During the first half of the twentieth century, the United States quickly dominated the automotive industry. The American manufacturing tradition ensured that automobiles were affordable for middle-class families, and the lack of tariff barriers allowed sales over a wide geographic area. The automotive industry became a key driver of change in twentieth-century America.
In the early 1900s, gasoline cars started to outsell other types of motor vehicles. The demand for automobiles in the United States was driven by economic development and the rise in per capita income. In addition, the lack of skilled labor in the United States encouraged the mechanization of industrial processes.

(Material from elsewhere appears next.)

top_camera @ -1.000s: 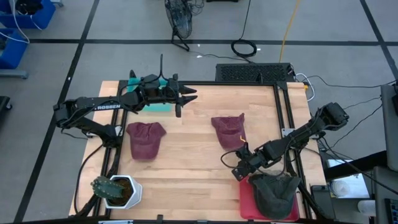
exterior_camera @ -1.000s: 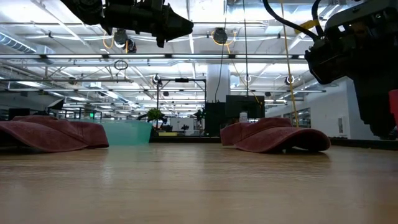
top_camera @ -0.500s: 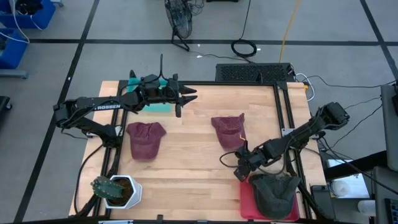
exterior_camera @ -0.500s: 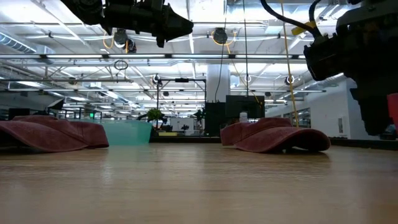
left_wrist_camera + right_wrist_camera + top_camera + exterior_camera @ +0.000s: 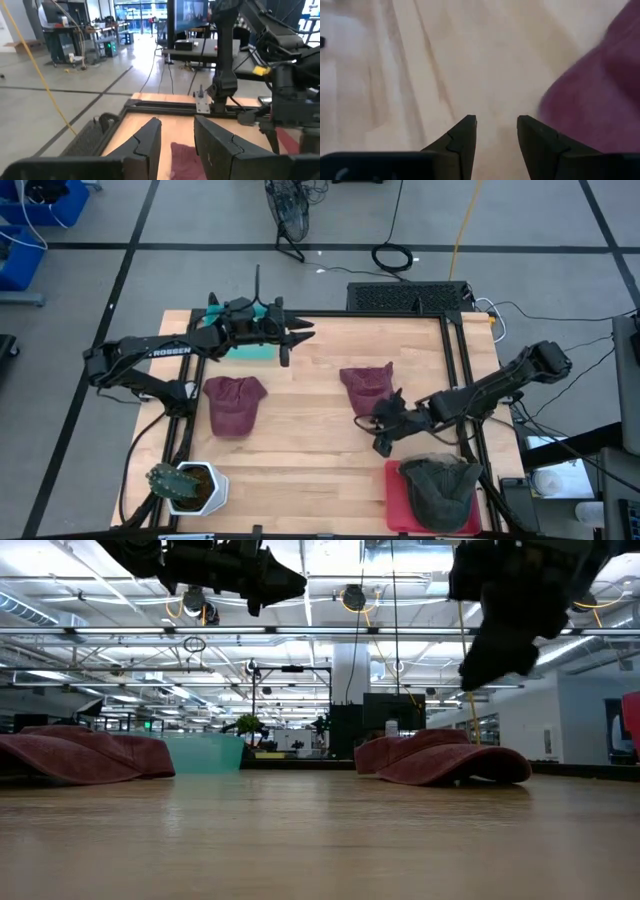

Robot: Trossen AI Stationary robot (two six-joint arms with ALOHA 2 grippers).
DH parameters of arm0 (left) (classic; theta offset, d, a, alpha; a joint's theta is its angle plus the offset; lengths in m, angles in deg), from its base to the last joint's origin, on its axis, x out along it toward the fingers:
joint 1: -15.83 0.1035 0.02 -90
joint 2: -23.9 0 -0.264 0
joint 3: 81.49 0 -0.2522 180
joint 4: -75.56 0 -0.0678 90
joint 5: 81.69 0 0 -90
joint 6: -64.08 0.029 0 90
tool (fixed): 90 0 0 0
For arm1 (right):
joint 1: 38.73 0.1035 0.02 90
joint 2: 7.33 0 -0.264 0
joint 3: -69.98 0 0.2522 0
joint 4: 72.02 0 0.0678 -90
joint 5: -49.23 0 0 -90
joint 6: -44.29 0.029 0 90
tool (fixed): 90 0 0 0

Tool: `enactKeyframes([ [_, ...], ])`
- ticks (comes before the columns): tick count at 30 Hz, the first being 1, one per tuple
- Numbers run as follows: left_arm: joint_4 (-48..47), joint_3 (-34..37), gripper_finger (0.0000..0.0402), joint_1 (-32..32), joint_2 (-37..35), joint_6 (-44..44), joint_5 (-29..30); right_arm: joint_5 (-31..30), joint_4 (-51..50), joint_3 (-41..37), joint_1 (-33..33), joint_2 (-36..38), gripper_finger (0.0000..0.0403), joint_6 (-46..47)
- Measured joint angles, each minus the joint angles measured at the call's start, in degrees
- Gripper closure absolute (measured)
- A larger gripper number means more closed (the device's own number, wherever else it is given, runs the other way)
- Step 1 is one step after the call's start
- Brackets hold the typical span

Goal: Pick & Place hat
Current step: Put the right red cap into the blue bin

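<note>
Two maroon hats lie flat on your wooden surface (image 5: 310,450): the left hat (image 5: 234,403) and the right hat (image 5: 368,389), well apart with bare wood between them. A dark grey hat (image 5: 438,490) sits on the red tray (image 5: 396,502) at the near right corner; a potted plant (image 5: 186,484) stands near left. Your right pincer (image 5: 378,426), fingers apart and empty, hangs just beside the right hat's near edge. Your left pincer (image 5: 300,335), fingers apart, waits above the far edge by a teal box (image 5: 256,351).
</note>
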Motion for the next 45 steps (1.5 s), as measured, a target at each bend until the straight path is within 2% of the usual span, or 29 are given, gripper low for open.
enactKeyframes([
  [8,-0.7,0.0,0.0282,-0.6,-2.1,-0.6,0.0,-13.2,1.8,0.0,-5.3,4.2,0.0273,-19.1],
  [16,-1.0,0.0,0.0282,-4.0,-0.3,0.6,0.0,-13.4,9.7,0.0,-14.0,7.6,0.0273,-41.0],
  [20,-0.4,0.0,0.0282,-5.9,1.4,2.0,-0.1,-15.0,9.6,0.0,-17.6,11.9,0.0273,-45.5],
  [26,0.0,-0.5,0.0282,-8.0,4.7,4.9,-3.3,-13.2,10.4,-2.8,-22.1,16.8,0.0273,-47.3],
  [30,0.2,-1.2,0.0282,-9.0,8.3,5.8,-4.0,-13.1,18.6,-7.3,-26.3,18.1,0.0273,-53.4],
  [33,3.1,-1.5,0.0282,-9.3,11.7,5.5,-4.0,-9.7,25.0,-9.5,-30.1,18.2,0.0273,-57.2],
  [37,8.2,-1.5,0.0282,-9.5,15.9,5.8,-3.9,-3.0,26.0,-9.7,-34.9,18.3,0.0273,-58.2],
  [45,10.4,-1.5,0.0282,-9.0,17.1,5.5,-3.8,-1.6,19.0,-9.7,-37.2,22.8,0.0273,-58.8],
])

By the mid-1920s, the automobile industry had become the world’s largest consumer of many industrial products. In the United States, more than one out of every six jobs were in the automobile industry.
In 1913, the United States produced 485,000 motor vehicles. The automobile industry’s growth helped spur the growth of tourism, including tourism-related industries such as hotels, airports, and cruise ships. The automobile also brought better medical care and schools to rural America.

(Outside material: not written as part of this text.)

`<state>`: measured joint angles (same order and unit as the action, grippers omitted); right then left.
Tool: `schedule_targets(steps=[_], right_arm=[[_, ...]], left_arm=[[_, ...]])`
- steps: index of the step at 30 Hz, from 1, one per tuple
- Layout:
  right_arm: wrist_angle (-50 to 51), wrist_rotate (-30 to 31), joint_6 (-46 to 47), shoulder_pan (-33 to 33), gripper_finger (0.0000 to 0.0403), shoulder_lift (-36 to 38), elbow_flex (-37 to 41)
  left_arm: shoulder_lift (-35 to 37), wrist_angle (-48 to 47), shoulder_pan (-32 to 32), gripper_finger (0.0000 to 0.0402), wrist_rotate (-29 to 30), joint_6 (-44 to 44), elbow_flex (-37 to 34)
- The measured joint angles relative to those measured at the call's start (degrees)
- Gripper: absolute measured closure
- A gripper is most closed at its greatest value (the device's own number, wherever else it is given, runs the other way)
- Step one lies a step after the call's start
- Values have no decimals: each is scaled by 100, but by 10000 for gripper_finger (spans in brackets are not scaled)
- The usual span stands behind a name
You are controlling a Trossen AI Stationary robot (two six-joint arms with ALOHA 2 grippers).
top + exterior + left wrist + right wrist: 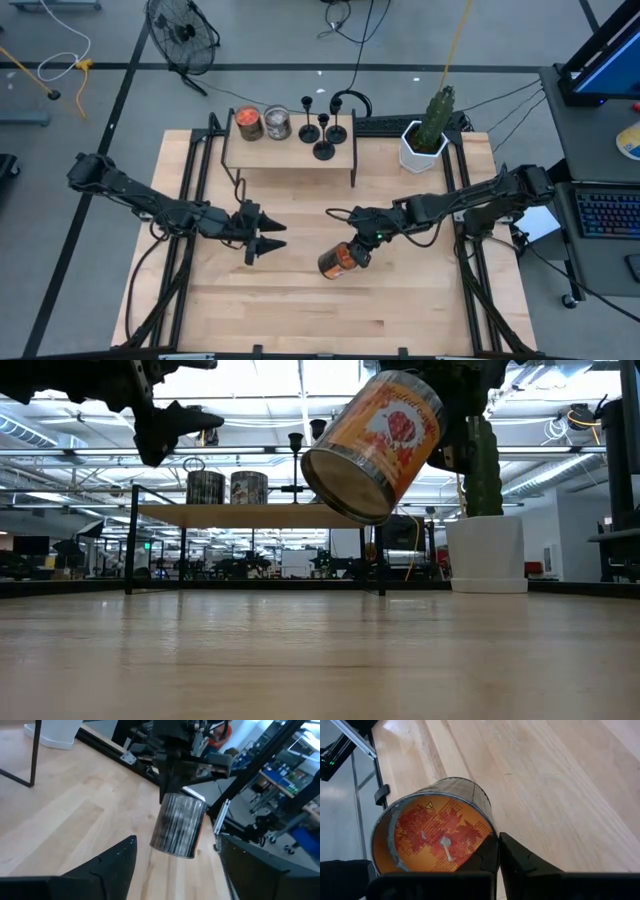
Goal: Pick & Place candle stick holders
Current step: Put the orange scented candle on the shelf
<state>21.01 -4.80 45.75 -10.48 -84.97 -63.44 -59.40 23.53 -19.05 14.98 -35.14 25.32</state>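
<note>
The right gripper (352, 252) grasps an orange-labelled candle jar (338, 261), tilted above the tabletop (420, 300); the left gripper (268, 238) hangs released nearby. The three small black candle stick holders (322, 128) stand untouched on the wooden shelf (290, 152) — next, probably, set the jar down.

The table (300, 300) is a light wooden plank surface with black frame rails along its left and right edges. At its far edge stands a low shelf (290, 152): a wooden board on thin black legs. On the shelf, from left to right: an orange-filled jar (247, 123), a silver can (277, 123), and three black candle stick holders (323, 128) grouped close together. A white planter (422, 150) holding a green cactus (438, 112) stands directly on the table, right of the shelf.
</note>
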Motion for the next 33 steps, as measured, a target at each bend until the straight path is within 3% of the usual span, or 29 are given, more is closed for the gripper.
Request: schedule_targets(steps=[9,14,19,26,33], right_arm=[[-83,0,-150,0,403,0,0],[-359,-2,-233,0,403,2,0],[-471,-178,-299,28,403,2,0],[-665,-592,-436,37,403,4,0],[-608,-747,-623,37,403,7,0]], left_arm=[[-381,398,4,9,-1,-723,2],[-852,835,85,22,-385,-817,105],[-1400,765,194,4,-785,-789,652],[-2154,-369,387,3,-1308,-367,1624],[-2676,-565,520,2,-1840,-222,2303]])
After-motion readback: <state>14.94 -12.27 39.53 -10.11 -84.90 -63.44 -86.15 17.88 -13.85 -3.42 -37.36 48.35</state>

The automobile was the first vehicle to be designed specifically to carry passengers. It incorporated thousands of components, including a body, chassis, engine, and powertrain. Manufacturers developed new designs and improved the safety and emission-control systems of their vehicles.
After World War II, automobile production soared in Europe and Japan. In the United States, the “Big Three” automakers – Ford, General Motors, and Chrysler – emerged.